Days of My Grandfather
Friday, February 5th, 2010February fifth–that is today–is Jose Olivares’s–that is my grandpa–deathday. He died twelve years ago. I knew him as abuelito, my mother’s father, the old man with slow steps. It’s still hard for me to imagine him as anything other than that. Not as the young bracero, later the patron, or as my mother remembers him, the stern father who made his teenage children be in bed by 8:00 PM and who kicked her out of the house when she married my father. The old man I came to know spolied us with toys and candy (by fifth grade I had my first cavity). For us, Abuelito made the twenty minute drive to Limon’s Market, where we were allowed to ransack the candy ailes, order up sheets of carne seca, choose a comic book, and splurge on a medium Blueberry-flavored Slush Puppie, while Abuelito chatted with the grocer’s owner, Limon. Before so, however, we had to have our haircut done next door at Pete’s Barbershop.
Pete’s Barbershop came complete with a twirling candy-striped barber pole. Pete himself was snow-haired and the tallest Mexican I ever knew then, although I was pretty short myself, about four feet tall. Pete–wait, why am I calling him by his name? Abuelito had us call him Maestro. Pete was the Mens’ Cut Maestro of Thermal, California. What could you get at Pete’s other than a haircut? How about a tub of blue men’s hair gel. A ninety-nine cent palm brush cholos used to slick back their hair. You can watch a Spanish black & white film on the thirteen-inch TV. Or perhaps the film was in color and my memories are in black and white? Or maybe the film was in color but the TV was black & white. Either way, as his grandsons one by one had their hair cut, Abuelito chatted Maestro’s ear off. About what? Who knows? Even that young I knew Gramps didn’t have much a life. When we were done, and the youngest of us–done crying, El Maestro handed us a stick of Wrigley’s spearmint gum for our courage.
Around the corner from Pete’s was a Tru-Value Hardware. Abuelito chatted with the manager, a man whose name on the shirt patch I’ve forgotten but who always had a golf pencil wedged between his temple and ear. That man escorted Abuelito out to the lumber yard as I stayed behind in the store, slurping on my slushing, and observing the bins of nuts, bolts, screws, and other odd things that I told myself that one day I would assemble machines with these parts. Abuelito came back with planks of 2×4s for which use, I don’t know.
When we became adolescents, my brother Albert and I, I guess I can admit, took an innocent advantage of his generosity. Candy alone could not satiate us. We asked him to buy us a Game Boy, an expensive Nintendo guide book for games, and of course, Nintendo game cartridges. We had him once buy us a game called T&C Surf Designs: Wood, Water, and Rage, based on the 1980s surf apparrel, Town and Country Surf Design, that featured a cartoon cast of characters that included Joe Cool, Kool Kat, Tiki Man, and Thrilla Gorilla. Abuelito made the 30 minute trek to Indio to buy us this. Feeling guilty that we might send Abuelito right back to Thermal after buying us a forty-dollar game, we invited him in to watch us play. It was a pretty stupid game, I think years later: choose a character–a tiki man, a gorilla in swim trunks, and simply surf as long as you can before a wave wipes you out. Grandpanovich sat on the edge of the bed, rubbing his stubble and watching silently. What was he thinking? I wish I had asked then. Was thinking about what he had to do once he got back to Thermal? Perhaps the first time he had ever been to the ocean? Or maybe just, in terms of a surfing gorilla, What the fuck?
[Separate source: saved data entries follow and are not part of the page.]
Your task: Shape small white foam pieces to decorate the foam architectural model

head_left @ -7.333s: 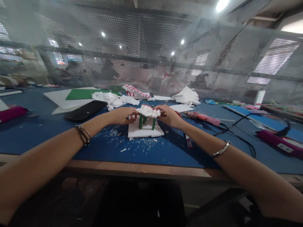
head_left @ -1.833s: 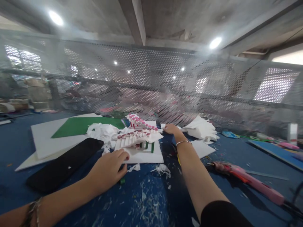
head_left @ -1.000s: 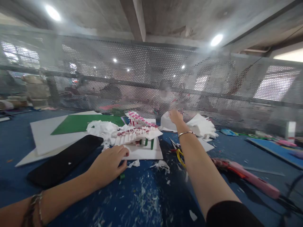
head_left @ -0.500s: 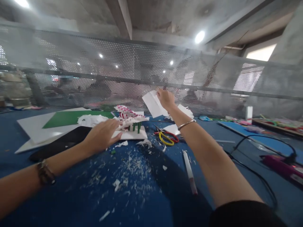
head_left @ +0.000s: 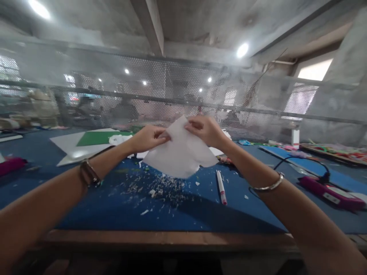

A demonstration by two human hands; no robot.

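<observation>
Both hands hold a white paper sheet [head_left: 179, 152] up above the blue table [head_left: 86, 202]. My left hand [head_left: 147, 137] pinches the sheet's upper left edge. My right hand [head_left: 205, 130] pinches its top edge, close to the left hand. The sheet hangs down in front of the small model that stood on the table, and hides it. White paper scraps [head_left: 160, 187] lie scattered on the table below the sheet.
A red-tipped marker [head_left: 221, 186] lies right of the scraps. A green sheet on white boards [head_left: 94, 139] sits at back left. A magenta tool with a black cable [head_left: 329, 189] lies at right. A perforated screen [head_left: 172, 95] runs behind the table; the wooden table edge [head_left: 160, 238] is near.
My right hand brought the white sheet from the far pile back toward me. My left hand left the model's base and took hold of the sheet too. The camera tilted down.
</observation>
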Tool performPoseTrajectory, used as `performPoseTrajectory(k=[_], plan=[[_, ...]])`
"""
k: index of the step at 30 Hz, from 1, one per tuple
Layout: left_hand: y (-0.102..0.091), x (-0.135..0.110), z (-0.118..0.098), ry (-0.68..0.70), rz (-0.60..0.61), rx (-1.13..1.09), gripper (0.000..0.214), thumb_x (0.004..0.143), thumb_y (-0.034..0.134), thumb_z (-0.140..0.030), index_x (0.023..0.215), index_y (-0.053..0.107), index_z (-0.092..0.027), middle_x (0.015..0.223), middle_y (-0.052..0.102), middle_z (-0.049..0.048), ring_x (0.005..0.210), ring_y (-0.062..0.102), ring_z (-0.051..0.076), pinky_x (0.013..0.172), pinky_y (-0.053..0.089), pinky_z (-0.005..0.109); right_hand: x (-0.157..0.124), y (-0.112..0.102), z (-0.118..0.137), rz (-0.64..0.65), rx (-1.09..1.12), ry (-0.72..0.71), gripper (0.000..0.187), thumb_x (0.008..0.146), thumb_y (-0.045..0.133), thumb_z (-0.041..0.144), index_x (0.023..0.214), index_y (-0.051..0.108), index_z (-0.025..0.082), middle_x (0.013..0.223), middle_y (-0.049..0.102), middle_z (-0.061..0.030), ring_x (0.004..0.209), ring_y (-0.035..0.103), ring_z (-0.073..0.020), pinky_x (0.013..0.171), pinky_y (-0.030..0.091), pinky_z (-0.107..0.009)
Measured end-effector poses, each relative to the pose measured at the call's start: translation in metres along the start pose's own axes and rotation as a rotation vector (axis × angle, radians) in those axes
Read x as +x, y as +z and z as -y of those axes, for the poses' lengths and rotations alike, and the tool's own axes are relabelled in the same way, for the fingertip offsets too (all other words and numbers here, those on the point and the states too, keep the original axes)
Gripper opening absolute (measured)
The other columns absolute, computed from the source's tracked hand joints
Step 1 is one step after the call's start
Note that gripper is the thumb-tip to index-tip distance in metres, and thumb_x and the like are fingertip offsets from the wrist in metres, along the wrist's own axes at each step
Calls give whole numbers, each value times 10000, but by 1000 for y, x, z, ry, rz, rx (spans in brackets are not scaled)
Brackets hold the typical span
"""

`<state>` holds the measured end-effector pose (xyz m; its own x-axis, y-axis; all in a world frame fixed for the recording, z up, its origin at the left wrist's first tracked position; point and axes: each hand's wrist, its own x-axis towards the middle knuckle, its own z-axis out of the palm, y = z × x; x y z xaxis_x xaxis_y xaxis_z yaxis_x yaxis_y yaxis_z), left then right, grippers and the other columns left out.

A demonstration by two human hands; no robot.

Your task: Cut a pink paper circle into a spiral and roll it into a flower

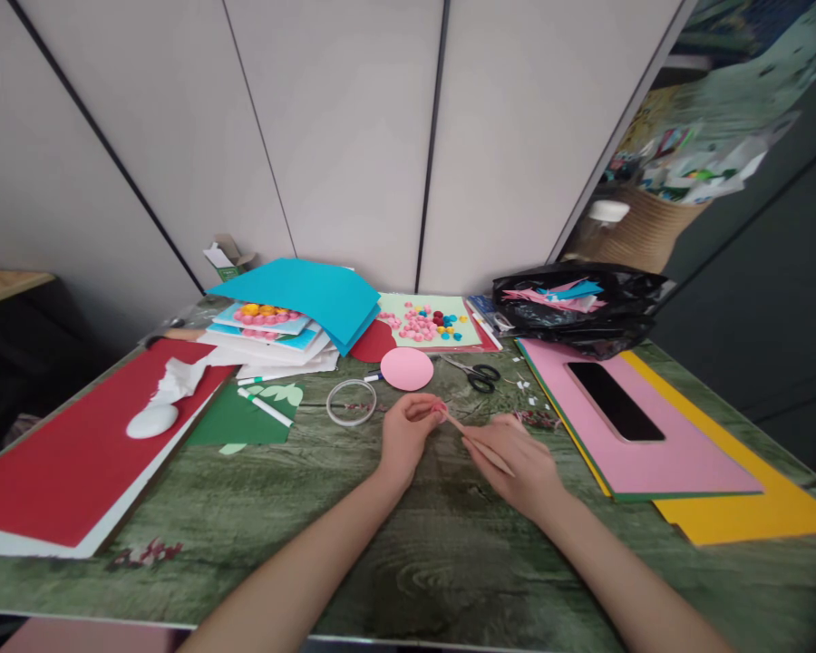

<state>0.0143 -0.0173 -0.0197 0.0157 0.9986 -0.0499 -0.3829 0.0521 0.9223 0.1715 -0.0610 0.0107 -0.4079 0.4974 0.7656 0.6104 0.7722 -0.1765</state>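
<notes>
My left hand (412,431) is closed in a pinch on the small folded end of a pink paper strip (454,423). The strip runs across to my right hand (517,462), whose fingers are closed on its other part. Just beyond my hands lies a pink paper oval (406,369). Black-handled scissors (480,374) rest partly open to its right, and a roll of clear tape (352,403) lies flat to its left. Small pink, red, blue and yellow paper pieces (422,322) are grouped on a pale green sheet at the back.
Blue sheets (306,290) top a paper stack at back left. Red card (102,426), a white oval object (151,421), green paper (238,419) and a white marker (265,407) lie left. A black bag (578,331) with paper strips, pink card (680,472) and a phone (616,401) occupy the right.
</notes>
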Motion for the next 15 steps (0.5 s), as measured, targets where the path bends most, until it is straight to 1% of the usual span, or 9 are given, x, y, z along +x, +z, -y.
performPoseTrajectory(k=[5,9,15], plan=[[2,-1,-1,-19,-8,-20,265,589,730,-146,831,623,-131,866,714,95,813,663,173,841,483,342,2,-1,2,-4,-31,-3,205,785,596,86,972,589,170,733,670,-32,649,590,-136,687,460,-311],[3,-1,-1,-16,-9,-22,237,603,717,-146,821,627,-129,858,712,91,812,660,170,836,485,333,2,-2,1,25,-52,-16,155,789,597,87,923,589,165,714,664,-30,640,583,-138,693,447,-321],[3,-2,-2,-6,-9,-20,200,635,693,-151,821,626,-123,862,711,93,811,660,173,815,495,327,1,-2,0,63,-71,-15,113,819,565,114,910,586,179,699,653,-25,636,563,-130,684,433,-312]])
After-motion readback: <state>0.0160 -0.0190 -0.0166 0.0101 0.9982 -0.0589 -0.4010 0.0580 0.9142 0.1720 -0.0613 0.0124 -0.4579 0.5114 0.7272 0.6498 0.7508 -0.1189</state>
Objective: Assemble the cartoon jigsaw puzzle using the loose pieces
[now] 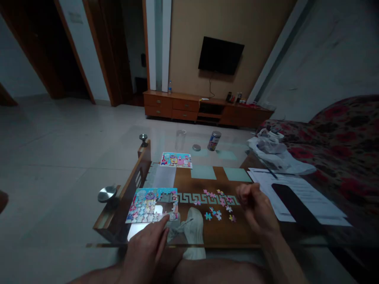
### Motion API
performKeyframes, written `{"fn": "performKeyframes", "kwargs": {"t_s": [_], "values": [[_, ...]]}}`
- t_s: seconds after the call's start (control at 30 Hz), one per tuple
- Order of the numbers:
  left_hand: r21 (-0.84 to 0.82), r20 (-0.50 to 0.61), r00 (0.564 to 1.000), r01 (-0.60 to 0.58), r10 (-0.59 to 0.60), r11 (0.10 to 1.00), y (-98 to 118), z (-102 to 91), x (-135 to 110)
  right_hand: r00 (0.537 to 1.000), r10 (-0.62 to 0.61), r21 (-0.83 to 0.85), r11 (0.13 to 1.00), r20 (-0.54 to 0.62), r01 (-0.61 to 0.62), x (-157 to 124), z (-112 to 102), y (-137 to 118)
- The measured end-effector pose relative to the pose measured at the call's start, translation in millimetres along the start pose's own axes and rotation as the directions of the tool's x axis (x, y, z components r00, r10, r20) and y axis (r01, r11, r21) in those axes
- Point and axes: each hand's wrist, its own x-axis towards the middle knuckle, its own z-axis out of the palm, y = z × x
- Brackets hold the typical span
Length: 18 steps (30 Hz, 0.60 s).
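Left hand (146, 248) is down on the near edge of the part-built jigsaw puzzle (151, 206), its fingers (164, 221) stretched out, touching, not gripping; right hand (257, 207) hovers just beside the loose pieces (218, 205), fingers (244, 192) curled nearly closed, can't tell if anything's pinched; all on the glass-topped bench (189, 185), picture card (176, 160) beyond!

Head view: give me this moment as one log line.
left hand: at puzzle edge | right hand: curled, beside loose pieces
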Motion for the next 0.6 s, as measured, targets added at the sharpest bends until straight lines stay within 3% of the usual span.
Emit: {"fn": "performKeyframes", "kwargs": {"t_s": [0.07, 0.1, 0.17, 0.27, 0.4, 0.6], "values": [[0.037, 0.024, 1.0, 0.004, -0.005, 0.999, 1, 2.0, 1, 0.979, 0.094, -0.138, 0.983, -0.183, -0.12, 9, -22, 17], [0.056, 0.03, 1.0, 0.001, -0.002, 0.998, 0, 3.0, 2, 0.968, 0.132, -0.234, 0.955, -0.214, -0.182, 13, -35, 25], [0.089, 0.037, 0.999, -0.008, 0.005, 0.996, -2, 5.2, 2, 0.977, 0.135, -0.489, 0.849, -0.164, -0.199, 18, -56, 39], [0.118, 0.05, 0.999, -0.017, 0.011, 0.993, -7, 9.1, -1, 0.982, 0.185, -0.785, 0.612, 0.028, -0.093, 20, -72, 53], [0.144, 0.093, 0.996, 0.0, -0.013, 0.99, -10, 10.0, -4, 0.946, 0.319, -0.927, 0.368, 0.049, -0.076, 14, -70, 59], [0.177, 0.225, 0.97, 0.057, -0.097, 0.983, -4, 4.0, 0, 0.923, 0.385, -0.991, 0.13, 0.026, -0.027, 4, -49, 53]]}}
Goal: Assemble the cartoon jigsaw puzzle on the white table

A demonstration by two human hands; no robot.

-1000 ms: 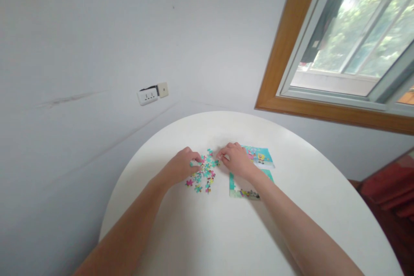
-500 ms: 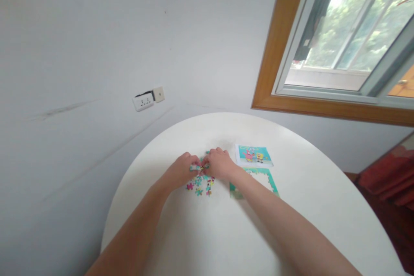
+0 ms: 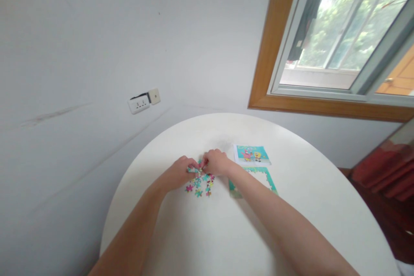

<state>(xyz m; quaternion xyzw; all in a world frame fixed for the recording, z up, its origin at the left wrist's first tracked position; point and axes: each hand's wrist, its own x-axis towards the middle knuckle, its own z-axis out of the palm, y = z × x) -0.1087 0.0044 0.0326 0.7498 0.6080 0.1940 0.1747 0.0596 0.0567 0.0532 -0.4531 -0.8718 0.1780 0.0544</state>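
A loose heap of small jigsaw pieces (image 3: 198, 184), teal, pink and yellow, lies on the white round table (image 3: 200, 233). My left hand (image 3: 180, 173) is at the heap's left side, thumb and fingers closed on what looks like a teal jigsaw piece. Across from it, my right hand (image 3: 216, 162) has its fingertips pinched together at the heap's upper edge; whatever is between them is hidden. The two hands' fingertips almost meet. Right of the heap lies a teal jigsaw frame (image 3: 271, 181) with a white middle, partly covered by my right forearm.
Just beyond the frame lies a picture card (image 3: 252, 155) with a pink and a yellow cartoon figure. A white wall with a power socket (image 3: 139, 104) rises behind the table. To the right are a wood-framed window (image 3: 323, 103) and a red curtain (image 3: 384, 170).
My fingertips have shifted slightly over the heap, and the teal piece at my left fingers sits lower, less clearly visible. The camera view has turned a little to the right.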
Abuelito died of old age in his late eighties. Before that, he suffered from dementia and Alzheimer’s. He no longer knew us or remembered us and met us for the first time every Sunday for many Sundays. We no longer knew him either. Like Borges’ Funes the Memorious, I remember that I had remembered then of the talk my mother had with Albert and me about our grandfather not having much longer. The talk upset us. But Gramps persisted, for years, even though his mind didn’t. February fifth also coincides with a college friend’s birthday. And that February fifth of 1998, we went out to celebrate. And despite the fact that he treated us for a free meal and we had gone to watch Scorsese’s Kundun, I was washed with sadness all evening. I arrived to my dorm room with thirteen messages left on my answering machine. The first twelve asked me to call home. The thirteenth told me grandpa died. Since then I’ve been afraid of multiple messages.
Since the twelve years of my abuelito’s death, T&C Surf Design has gone defunct, Game Boy is still around in an unrecognizable form. Both the man with the golf pencil wedged between his ear and El Maestro were whittle down by cancer and gone. Limon’s Food Market, along with Pete’s Barbershop burned down. It all returns to earth as ashes, doesn’t it?
Abuelito. Grandpa. Gramps. Grampanovich. We had many names for the one man we can not forget.